____ Exercise input

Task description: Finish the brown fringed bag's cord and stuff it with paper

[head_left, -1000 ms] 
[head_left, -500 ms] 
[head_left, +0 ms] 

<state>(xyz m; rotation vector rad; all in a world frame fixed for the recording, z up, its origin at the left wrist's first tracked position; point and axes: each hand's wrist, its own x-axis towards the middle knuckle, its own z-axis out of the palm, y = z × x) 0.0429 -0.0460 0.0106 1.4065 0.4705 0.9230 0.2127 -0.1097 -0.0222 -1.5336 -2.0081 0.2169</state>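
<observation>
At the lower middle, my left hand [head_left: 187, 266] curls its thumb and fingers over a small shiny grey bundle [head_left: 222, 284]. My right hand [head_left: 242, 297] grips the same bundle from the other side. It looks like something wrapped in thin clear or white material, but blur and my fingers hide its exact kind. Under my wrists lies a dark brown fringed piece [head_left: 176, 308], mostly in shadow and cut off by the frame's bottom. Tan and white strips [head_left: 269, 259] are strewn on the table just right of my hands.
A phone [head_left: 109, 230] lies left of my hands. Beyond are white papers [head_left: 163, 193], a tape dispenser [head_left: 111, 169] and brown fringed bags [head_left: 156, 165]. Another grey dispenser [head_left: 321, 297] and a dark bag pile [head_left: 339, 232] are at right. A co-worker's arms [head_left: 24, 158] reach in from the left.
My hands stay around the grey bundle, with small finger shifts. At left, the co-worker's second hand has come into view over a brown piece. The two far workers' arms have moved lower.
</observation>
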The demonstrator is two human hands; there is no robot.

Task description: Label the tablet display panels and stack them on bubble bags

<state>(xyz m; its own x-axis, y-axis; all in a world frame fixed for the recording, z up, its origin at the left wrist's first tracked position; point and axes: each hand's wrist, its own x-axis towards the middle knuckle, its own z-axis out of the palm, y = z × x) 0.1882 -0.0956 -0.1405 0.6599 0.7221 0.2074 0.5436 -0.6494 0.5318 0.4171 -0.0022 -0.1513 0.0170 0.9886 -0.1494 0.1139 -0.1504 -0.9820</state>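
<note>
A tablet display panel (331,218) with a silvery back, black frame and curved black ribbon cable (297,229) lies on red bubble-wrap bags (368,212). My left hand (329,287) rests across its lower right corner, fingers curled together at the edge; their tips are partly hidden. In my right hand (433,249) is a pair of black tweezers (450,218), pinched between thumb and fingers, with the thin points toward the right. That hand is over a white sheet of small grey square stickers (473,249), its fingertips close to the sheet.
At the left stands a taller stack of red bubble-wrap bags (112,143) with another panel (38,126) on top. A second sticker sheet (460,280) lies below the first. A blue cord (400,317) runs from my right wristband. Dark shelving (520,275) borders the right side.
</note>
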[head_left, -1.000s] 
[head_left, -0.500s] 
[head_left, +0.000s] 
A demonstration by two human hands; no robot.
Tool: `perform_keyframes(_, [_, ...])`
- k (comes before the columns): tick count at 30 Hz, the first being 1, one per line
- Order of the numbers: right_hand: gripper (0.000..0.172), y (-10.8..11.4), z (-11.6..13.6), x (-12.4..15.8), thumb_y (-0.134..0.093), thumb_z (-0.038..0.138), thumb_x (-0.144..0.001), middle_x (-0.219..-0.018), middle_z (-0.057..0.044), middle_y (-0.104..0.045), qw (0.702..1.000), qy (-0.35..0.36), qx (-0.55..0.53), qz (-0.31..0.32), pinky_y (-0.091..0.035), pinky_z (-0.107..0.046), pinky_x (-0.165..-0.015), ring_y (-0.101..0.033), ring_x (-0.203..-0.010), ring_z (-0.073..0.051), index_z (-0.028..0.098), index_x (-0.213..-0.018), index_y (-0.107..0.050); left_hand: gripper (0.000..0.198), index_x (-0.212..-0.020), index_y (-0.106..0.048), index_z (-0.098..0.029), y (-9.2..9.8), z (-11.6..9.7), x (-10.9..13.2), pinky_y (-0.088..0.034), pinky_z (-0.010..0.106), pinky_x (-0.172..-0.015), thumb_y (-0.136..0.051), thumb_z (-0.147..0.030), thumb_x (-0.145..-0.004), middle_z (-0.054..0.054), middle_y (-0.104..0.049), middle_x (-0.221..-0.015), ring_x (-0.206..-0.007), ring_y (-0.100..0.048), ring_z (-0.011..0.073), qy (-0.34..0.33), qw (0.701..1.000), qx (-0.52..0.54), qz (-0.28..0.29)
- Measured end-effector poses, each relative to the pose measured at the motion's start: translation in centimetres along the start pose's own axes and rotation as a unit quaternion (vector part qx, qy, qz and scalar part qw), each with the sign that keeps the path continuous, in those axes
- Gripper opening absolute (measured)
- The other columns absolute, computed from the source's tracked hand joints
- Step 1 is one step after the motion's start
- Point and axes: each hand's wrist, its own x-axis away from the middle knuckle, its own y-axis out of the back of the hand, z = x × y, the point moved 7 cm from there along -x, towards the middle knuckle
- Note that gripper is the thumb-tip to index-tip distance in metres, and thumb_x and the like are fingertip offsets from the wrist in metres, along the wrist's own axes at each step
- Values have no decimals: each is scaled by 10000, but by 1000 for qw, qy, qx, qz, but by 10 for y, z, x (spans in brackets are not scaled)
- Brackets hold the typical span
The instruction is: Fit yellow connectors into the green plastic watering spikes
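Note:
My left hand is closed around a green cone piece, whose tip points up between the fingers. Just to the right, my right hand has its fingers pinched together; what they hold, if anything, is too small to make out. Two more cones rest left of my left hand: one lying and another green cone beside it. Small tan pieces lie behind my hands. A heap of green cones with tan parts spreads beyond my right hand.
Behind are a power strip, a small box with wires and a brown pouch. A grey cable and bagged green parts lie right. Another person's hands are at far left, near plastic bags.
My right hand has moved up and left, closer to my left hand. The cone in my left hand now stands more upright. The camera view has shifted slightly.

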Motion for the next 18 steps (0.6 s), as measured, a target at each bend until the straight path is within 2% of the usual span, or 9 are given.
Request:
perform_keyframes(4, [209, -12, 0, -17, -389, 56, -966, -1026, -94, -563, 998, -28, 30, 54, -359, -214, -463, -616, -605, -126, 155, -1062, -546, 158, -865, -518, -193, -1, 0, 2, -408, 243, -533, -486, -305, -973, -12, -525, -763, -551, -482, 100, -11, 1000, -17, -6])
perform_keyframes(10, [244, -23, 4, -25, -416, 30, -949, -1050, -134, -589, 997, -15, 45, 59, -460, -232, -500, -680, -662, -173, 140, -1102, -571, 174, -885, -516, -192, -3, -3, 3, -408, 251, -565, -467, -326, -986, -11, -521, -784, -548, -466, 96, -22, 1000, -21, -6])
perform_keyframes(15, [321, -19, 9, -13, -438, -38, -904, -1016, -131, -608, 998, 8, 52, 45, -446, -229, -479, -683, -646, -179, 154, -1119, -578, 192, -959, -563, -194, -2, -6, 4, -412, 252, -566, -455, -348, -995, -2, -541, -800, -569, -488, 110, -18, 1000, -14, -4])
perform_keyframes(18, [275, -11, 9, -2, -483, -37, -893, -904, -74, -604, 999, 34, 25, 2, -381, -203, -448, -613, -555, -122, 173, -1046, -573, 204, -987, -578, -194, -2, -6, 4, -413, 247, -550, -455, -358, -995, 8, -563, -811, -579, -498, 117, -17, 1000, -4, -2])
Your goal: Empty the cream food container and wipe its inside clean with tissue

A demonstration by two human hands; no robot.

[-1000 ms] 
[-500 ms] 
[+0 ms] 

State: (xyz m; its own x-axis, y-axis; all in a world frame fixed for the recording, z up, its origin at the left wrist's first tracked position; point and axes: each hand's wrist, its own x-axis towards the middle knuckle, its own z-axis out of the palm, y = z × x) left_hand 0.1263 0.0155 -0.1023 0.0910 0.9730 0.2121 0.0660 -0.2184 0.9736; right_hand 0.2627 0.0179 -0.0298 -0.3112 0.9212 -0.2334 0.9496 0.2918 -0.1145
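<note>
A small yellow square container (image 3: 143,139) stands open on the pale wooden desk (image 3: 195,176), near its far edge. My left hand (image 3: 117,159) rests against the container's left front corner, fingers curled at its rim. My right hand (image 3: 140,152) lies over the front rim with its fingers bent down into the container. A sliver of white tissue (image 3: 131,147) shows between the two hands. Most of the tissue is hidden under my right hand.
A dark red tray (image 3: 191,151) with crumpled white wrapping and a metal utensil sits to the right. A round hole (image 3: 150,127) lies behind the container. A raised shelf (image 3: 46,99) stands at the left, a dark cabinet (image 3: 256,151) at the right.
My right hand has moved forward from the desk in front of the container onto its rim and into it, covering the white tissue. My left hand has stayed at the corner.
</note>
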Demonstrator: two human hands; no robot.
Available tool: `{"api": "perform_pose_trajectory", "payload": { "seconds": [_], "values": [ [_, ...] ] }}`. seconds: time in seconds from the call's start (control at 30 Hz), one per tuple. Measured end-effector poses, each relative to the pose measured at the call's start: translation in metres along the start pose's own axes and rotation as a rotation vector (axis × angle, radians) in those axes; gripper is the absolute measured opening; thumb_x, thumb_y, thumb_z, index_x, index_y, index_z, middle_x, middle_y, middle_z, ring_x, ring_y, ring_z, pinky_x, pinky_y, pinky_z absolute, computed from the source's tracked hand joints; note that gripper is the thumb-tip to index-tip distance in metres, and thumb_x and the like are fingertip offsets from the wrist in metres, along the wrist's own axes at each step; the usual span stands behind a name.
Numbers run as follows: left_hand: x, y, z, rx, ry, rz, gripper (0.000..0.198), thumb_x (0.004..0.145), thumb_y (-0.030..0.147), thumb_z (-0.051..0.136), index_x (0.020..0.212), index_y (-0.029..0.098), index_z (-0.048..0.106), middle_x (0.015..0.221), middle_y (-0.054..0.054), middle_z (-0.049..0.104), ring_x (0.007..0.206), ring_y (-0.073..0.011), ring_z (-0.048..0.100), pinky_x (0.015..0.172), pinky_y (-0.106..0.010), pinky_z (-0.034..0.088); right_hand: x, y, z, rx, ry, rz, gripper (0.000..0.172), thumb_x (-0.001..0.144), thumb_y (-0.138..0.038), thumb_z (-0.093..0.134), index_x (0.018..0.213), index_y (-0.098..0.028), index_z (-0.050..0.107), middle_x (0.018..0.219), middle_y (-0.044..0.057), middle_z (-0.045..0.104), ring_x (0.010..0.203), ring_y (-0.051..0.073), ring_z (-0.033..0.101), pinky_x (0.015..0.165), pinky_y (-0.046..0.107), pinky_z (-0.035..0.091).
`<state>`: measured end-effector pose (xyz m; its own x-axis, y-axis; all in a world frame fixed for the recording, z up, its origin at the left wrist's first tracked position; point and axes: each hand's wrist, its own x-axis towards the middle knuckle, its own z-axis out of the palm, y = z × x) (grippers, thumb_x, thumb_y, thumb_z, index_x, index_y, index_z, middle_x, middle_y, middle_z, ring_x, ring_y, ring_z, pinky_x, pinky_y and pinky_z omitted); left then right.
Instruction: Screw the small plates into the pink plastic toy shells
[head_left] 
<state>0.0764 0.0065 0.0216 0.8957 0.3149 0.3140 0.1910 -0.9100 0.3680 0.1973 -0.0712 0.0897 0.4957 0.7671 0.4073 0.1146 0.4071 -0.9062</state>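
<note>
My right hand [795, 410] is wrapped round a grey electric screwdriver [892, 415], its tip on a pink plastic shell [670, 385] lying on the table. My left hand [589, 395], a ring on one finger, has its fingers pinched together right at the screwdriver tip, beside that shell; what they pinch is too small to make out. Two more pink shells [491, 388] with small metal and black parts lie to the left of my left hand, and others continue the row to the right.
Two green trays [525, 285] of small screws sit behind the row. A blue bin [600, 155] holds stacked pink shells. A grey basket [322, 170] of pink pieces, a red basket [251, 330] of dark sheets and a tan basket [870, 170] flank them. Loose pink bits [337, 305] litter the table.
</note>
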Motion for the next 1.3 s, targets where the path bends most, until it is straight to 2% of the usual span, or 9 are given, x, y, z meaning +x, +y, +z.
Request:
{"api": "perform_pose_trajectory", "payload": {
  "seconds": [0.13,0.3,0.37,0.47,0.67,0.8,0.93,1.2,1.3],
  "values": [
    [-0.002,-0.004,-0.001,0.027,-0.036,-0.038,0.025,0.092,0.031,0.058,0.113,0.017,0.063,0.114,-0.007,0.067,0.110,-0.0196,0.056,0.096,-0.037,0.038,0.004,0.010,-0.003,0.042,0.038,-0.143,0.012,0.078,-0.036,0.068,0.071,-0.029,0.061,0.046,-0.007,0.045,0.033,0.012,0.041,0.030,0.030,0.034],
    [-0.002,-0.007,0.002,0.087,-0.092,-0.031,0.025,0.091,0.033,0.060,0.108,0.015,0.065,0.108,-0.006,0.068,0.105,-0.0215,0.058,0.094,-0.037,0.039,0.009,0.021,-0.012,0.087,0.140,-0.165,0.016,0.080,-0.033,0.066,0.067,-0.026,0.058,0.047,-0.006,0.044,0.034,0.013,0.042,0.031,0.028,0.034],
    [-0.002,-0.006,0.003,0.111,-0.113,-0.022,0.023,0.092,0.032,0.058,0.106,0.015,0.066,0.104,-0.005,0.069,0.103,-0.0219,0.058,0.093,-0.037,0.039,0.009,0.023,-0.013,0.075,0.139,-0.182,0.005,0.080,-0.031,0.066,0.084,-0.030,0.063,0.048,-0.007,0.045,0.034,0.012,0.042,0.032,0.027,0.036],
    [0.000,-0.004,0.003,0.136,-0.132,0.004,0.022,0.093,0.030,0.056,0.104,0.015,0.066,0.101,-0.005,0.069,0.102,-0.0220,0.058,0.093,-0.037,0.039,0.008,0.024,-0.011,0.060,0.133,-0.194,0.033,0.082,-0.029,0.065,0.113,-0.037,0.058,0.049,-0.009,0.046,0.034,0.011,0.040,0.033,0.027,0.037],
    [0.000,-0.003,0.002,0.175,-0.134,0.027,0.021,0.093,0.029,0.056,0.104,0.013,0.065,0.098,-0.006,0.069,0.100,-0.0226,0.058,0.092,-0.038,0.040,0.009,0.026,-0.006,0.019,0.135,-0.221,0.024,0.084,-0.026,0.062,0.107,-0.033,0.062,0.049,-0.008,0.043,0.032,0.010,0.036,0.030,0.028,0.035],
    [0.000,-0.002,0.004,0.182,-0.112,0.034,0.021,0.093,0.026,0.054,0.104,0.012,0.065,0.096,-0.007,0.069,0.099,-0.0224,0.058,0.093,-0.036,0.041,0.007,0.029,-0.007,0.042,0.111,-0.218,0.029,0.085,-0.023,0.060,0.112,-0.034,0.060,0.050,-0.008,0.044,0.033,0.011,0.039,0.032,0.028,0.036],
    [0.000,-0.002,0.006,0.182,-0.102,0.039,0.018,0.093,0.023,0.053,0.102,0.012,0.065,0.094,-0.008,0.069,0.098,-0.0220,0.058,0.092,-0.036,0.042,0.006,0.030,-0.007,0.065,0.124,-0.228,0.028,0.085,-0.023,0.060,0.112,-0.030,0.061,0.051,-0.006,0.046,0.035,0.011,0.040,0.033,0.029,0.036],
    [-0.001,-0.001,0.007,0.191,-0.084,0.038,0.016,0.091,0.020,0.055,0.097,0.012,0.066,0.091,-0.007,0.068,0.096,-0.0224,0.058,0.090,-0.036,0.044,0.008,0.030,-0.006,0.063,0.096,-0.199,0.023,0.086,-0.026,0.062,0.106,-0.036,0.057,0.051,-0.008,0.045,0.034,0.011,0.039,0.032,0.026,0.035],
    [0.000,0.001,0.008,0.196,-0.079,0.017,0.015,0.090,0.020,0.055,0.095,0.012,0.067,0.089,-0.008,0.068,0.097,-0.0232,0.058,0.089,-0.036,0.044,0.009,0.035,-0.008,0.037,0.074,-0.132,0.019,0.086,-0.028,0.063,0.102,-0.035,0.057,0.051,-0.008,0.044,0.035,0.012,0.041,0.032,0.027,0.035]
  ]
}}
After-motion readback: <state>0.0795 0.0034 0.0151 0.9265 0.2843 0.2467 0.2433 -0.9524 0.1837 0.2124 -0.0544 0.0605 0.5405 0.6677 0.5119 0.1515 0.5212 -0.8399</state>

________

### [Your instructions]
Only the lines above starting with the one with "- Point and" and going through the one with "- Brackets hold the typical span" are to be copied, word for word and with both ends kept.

### [Solution to the problem]
- Point and axes: each hand's wrist, its own x-axis away from the middle knuckle, its own y-axis out of the back of the hand, z = x × y, the point moved 7 cm from there along -x, towards the middle knuckle
- Note that gripper is the thumb-tip to index-tip distance in metres, and thumb_x and the like are fingertip offsets from the wrist in metres, along the wrist's own axes at each step
- Values have no decimals: each is scaled by 10000, but by 1000 for qw, qy, qx, qz, but by 10 for y, z, x (spans in brackets are not scaled)
- Brackets hold the typical span

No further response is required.